Uhura nickte. „Ja. Er ist nicht so kalt und unnahbar wie er wirkt. Er ist nur sehr reserviert und zurückhaltend. Aber ich schätze, dass ich genau das an ihm liebe. Er ist nicht wie die andern Männer mit denen ich früher zusammen war und die kaum die Finger von mir lassen konnten. Das kann manchmal doch sehr lästig sein.“

„Sie wollen nicht begehrt werden?“, fragte McCoy erstaunt.

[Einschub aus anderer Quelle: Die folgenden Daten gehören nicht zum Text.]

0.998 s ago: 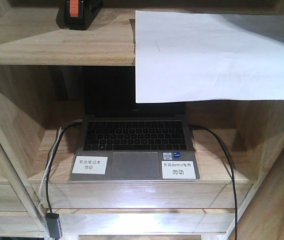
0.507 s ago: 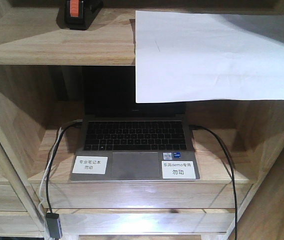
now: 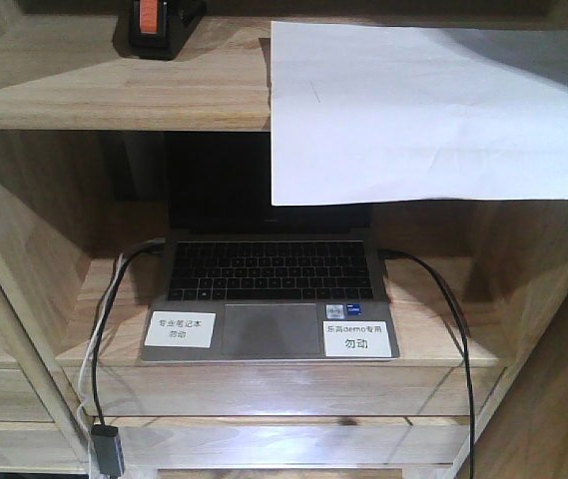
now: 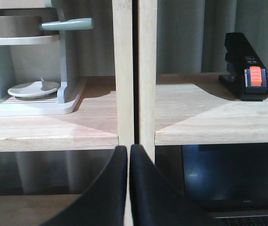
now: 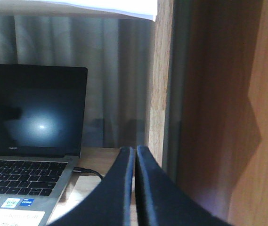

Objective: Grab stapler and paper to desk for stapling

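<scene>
Up on the top shelf, the stapler sits at the left toward the back, with its orange patch facing the front camera. The paper lies to its right, well apart from it. Its front part droops over the shelf edge and hides the upper right of the laptop screen. The laptop is open on the shelf below, with two white stickers on the palm rest and cables plugged in on both sides.

Left wrist cam: the left gripper has its fingers pressed together, sitting low in front of the wooden divider. The stapler is up and to the right of it. A grey-green dish rack with a small plate fills the left compartment.

Right wrist cam: the right gripper also has its fingers together, between the laptop and the wooden side wall.
</scene>
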Available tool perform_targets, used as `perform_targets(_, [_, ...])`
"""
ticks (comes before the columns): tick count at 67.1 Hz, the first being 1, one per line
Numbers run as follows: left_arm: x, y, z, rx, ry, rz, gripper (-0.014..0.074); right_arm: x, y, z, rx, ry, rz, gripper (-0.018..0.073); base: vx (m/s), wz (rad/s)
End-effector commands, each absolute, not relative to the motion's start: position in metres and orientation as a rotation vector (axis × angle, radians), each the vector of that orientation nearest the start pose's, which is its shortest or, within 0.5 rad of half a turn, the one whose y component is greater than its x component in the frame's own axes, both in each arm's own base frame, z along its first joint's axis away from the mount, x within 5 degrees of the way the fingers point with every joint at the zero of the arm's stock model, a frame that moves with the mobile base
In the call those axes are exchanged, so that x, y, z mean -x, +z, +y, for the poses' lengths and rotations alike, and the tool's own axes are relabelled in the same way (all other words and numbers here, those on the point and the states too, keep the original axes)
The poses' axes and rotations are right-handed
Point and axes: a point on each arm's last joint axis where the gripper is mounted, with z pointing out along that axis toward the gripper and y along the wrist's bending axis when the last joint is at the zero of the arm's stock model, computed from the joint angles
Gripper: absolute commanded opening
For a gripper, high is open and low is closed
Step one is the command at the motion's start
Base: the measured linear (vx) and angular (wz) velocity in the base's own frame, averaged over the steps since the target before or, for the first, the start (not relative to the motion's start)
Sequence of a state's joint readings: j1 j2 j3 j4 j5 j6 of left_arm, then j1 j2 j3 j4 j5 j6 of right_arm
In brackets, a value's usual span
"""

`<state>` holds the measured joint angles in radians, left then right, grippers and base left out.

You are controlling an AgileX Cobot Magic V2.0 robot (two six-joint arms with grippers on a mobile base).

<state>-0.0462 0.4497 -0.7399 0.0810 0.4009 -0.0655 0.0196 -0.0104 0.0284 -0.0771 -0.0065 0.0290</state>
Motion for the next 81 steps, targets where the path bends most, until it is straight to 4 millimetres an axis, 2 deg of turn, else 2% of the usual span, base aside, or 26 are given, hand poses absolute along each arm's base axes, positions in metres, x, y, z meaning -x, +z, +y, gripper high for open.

„Selbstverständlich möchte ich das. Aber auf eine kontrollierte Art und Weise.“

Dass Spock dazu in der Lage war, konnte McCoy sich vage vorstellen. „Wie hat das mit Ihnen überhaupt angefangen?“

Uhura lächelte. „So genau weiß ich das gar nicht mehr. Für mich kam das recht überraschend. Aber ich glaube, dass Spock schon länger etwas für mich empfunden hat. Und letztes Jahr auf dem Weihnachtsball der Akademie hat er mich dann aus heiterem Himmel gefragt, ob er mich küssen dürfe.“

McCoy lachte leise. „Sehr kontrolliert.“

Sie boxte den Arzt leicht auf den Arm. „Ich fand das sehr romantisch.“

Für einen Moment fragte sich McCoy, ob Spock vor jedem weiteren Schritt um Erlaubnis bat. Dann erschien plötzlich das Bild zweiter nackter Personen vor seinem geistigen Auge, die sich liebten und die er sich so eigentlich nie vorstellen wollte und er wischte den Gedanken hastig fort. „Ich wüsste gerne wie spät es ist.“

„Ich hab das Gefühl wir sind schon seit Tagen hier“, sagte Uhura, ihm den Themenwechsel nicht übel nehmend. „Ich hab das Gefühl gleich zu verdursten.“

„Geht mir genauso.“ McCoy schluckte trocken, wie um seine Worte zu bekräftigen. „Unsere Ritter lassen sich reichlich viel Zeit mit ihrer Rettungsaktion.“

„Sie glauben immer noch, dass Sie uns hier rausholen?“

McCoy nickte schwach. „Uns bleibt nichts als diese Hoffnung.“

„Erzählen Sie mir noch etwas über sich, Doktor?“

„Warum?“

„Weil es uns beide ablenkt und Ihr Leben bei weitem interessanter ist als meins“, feixte sie und lehnte ihren Kopf an seiner Schulter an. „Wie haben Sie Kirk kennen gelernt?“

Und so begann McCoy erneut eins der Kapitel seines Lebens zu erzählen, von dem er bis dahin nicht geglaubt hatte, dass es irgendeinen Menschen geben könnte, der sein Leben auch nur entfernt als interessant bezeichnen würde.